**What to do:** Below are records; output all of them exactly.

Segment Start: Records for this exercise

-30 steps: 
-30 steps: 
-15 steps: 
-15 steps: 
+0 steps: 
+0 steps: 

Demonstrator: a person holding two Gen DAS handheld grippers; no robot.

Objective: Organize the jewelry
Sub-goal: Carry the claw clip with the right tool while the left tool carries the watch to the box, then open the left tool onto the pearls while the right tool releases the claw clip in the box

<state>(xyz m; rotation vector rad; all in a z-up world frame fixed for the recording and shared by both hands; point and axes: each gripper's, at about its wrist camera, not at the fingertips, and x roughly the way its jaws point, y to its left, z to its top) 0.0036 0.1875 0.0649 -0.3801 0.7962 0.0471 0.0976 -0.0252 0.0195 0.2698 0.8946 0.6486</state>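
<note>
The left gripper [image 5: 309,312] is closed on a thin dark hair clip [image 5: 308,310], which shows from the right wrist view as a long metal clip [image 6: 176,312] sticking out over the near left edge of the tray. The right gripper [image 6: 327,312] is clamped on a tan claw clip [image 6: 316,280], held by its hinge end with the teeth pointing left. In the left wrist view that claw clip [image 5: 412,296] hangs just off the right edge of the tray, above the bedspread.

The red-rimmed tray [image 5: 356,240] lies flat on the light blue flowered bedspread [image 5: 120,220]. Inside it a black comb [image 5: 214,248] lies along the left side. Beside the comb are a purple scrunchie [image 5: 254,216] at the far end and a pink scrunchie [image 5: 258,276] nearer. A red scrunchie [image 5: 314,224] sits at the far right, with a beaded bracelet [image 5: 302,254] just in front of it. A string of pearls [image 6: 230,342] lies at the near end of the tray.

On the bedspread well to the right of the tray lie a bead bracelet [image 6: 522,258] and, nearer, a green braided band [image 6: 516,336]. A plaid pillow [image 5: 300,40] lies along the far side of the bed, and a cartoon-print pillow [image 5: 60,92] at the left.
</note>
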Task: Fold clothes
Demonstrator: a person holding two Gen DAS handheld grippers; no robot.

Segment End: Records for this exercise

**Response below:**
-30 steps: 
-30 steps: 
-15 steps: 
-15 steps: 
+0 steps: 
+0 steps: 

Demonstrator: a person holding two Gen DAS handheld grippers; no robot.

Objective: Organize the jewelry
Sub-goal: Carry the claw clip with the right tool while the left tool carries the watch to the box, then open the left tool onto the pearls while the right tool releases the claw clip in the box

<state>(xyz m; rotation vector rad; all in a z-up world frame fixed for the recording and shared by both hands; point and axes: each gripper's, at about its wrist camera, not at the fingertips, and x roughly the way its jaws point, y to its left, z to its top) 0.0036 0.1875 0.0649 -0.3801 0.7962 0.0471 0.0976 -0.0252 0.0195 0.2698 0.8946 0.6486</state>
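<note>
The left gripper [image 5: 309,312] is closed on a thin dark hair clip [image 5: 308,310], which shows from the right wrist view as a long metal clip [image 6: 176,312] sticking out over the near left edge of the tray. The right gripper [image 6: 327,312] is clamped on a tan claw clip [image 6: 316,280], held by its hinge end with the teeth pointing left. In the left wrist view that claw clip [image 5: 412,296] hangs just off the right edge of the tray, above the bedspread.

The red-rimmed tray [image 5: 356,240] lies flat on the light blue flowered bedspread [image 5: 120,220]. Inside it a black comb [image 5: 214,248] lies along the left side. Beside the comb are a purple scrunchie [image 5: 254,216] at the far end and a pink scrunchie [image 5: 258,276] nearer. A red scrunchie [image 5: 314,224] sits at the far right, with a beaded bracelet [image 5: 302,254] just in front of it. A string of pearls [image 6: 230,342] lies at the near end of the tray.

On the bedspread well to the right of the tray lie a bead bracelet [image 6: 522,258] and, nearer, a green braided band [image 6: 516,336]. A plaid pillow [image 5: 300,40] lies along the far side of the bed, and a cartoon-print pillow [image 5: 60,92] at the left.
</note>
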Task: Fold clothes
Demonstrator: a person holding two Gen DAS handheld grippers; no robot.

This completes the output.